» Recorded information
....................

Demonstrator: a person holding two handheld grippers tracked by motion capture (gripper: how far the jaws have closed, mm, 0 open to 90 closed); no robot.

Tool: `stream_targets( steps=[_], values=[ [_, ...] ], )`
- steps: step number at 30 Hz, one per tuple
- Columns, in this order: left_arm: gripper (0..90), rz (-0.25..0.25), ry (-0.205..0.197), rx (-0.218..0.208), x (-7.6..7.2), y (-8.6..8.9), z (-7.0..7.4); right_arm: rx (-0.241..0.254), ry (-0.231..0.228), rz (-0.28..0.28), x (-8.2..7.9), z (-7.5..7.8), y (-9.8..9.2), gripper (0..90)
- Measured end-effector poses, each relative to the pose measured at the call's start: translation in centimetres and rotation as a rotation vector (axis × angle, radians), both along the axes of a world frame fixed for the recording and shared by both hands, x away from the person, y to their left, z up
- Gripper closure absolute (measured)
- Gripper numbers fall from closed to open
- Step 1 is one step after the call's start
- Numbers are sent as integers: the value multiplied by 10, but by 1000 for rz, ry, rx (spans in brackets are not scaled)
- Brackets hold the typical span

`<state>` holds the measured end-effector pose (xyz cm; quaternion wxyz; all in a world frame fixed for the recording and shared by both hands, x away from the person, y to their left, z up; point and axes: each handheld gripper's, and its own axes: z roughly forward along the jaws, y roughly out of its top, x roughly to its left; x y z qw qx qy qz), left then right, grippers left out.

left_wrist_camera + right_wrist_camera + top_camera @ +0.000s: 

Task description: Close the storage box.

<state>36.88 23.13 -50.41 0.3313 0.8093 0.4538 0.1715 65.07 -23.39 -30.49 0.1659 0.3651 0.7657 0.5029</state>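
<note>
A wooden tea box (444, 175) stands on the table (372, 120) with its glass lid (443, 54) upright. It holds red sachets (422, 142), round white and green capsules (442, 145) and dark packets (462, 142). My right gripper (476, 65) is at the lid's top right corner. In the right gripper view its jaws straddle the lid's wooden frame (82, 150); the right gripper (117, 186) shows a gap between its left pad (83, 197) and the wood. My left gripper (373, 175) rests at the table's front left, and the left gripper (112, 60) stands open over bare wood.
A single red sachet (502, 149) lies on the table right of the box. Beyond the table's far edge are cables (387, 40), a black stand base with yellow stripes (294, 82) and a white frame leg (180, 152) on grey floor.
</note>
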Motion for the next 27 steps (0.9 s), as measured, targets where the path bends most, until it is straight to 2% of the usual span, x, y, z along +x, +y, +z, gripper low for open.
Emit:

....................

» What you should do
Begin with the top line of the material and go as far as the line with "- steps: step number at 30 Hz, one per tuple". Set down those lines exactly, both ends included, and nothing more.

» Response below
Demonstrator: a person holding two handheld grippers tracked by motion capture (gripper: how far the jaws have closed, mm, 0 open to 90 closed); no robot.

Tool: `stream_targets( steps=[_], values=[ [_, ...] ], )`
- steps: step number at 30 Hz, one per tuple

That wraps up the answer.